During the third and fourth quarters of 2017 and early 2018, experienced robotic surgeons performed 45 single-port procedures, including 43 live porcine and two cadaver studies, at the Company’s three Centers of Excellence in the US and Europe using the SPORT Surgical System. These studies validated prototype performance in preclinical settings. During the studies, essential areas for improvement of the surgical system were identified. These include enhancements to the camera and light source, hand controls, instruments, the mechanisms of the patient cart and software throughout the system to ensure safe and reliable system operation. The final design is intended to address performance and usability requirements of prospective surgeon customers, as well as the needs of operating room support personnel and hospital administrators. By year-end 2018, the Company expects to complete a SPORT capital equipment engineering confidence build based on the improved design.

In the first quarter of 2019, the Company plans to complete and document the results of confidence build unit testing, implement subsystem design improvements, and schedule the preliminary audit of the Company’s quality system by a European Notified Body.

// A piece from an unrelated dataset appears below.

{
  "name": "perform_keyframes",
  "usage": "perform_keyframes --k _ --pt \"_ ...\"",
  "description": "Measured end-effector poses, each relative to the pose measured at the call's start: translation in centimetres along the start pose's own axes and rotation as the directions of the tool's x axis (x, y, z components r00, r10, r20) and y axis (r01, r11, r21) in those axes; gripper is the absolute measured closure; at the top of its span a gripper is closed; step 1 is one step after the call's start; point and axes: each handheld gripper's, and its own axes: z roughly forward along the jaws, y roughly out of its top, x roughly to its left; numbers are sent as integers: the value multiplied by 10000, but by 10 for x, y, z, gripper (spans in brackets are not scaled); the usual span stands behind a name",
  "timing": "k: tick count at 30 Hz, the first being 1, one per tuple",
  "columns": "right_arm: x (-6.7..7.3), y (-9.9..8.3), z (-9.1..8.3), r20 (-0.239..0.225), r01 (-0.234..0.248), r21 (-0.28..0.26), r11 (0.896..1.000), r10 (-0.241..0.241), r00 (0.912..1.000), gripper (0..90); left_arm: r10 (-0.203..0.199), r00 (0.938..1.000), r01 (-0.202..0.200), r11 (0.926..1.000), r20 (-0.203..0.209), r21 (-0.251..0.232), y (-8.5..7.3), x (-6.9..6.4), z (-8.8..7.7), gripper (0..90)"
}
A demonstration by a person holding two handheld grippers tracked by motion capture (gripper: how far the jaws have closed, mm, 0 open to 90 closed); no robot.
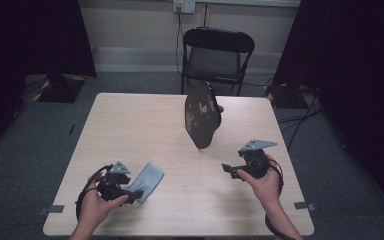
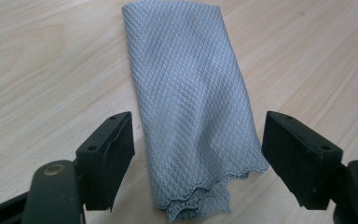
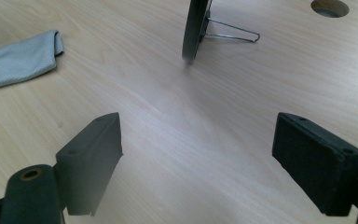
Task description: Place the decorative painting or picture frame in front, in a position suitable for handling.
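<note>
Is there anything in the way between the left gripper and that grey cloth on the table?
Nothing visible. The grey cloth lies flat on the table, its near end between the open jaws of the left gripper, whose pads stand apart from it.

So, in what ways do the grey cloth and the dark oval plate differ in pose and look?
The grey cloth lies flat and folded on the table, while the dark oval plate stands upright on a wire stand. The cloth is plain light grey with a woven diamond texture; the plate is black with a small flower pattern. The cloth lies between the open jaws of the left gripper; the plate stands apart from both grippers. Both rest on the same table.
</note>
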Motion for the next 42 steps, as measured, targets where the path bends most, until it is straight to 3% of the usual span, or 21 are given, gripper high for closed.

Throughout the balance of 2018, management will continue to focus on product development for manufacturing, including hardware and software at all levels, involving the workstation, patient cart, instruments, camera and light source, and disposable components that facilitate successful surgery.

15


As improvements are made to the system, advanced prototypes will be upgraded and deployed at the Centers of Excellence for further preclinical evaluation in live animal and cadaver studies to ensure that the improvements are effective. This work must be completed before freezing the design and proceeding with summative evaluation usability tests with the final product, and validation studies required for regulatory filings. Based on the scope of product development ahead, those tests and studies are expected to take place in 2019.

Over the next twelve months, the Company plans to raise additional capital to finance the development and commercialization of the SPORT Surgical System. The company will continue to explore alternative sources in order to minimize dilutive effects, including strategic partnerships, private placements and debt. Management will continue to assess the reasonableness of development milestones, as well as timelines and related cost estimates, as financing is secured and development continues.

The Company continues to engage external technical experts and subcontractors with experience in key technical areas to provide an accelerated pathway to subsystems development with current technology. Further, the Company plans to continue to protect its intellectual property by securing additional patents. The pace at which the Company can carry out these activities will be substantially dependent on its ability to raise the necessary capital on a timely basis.

Additional information relating to the Company, including Titan’s Annual Information Form for the 2017 fiscal year, is available on SEDAR at www.sedar.com.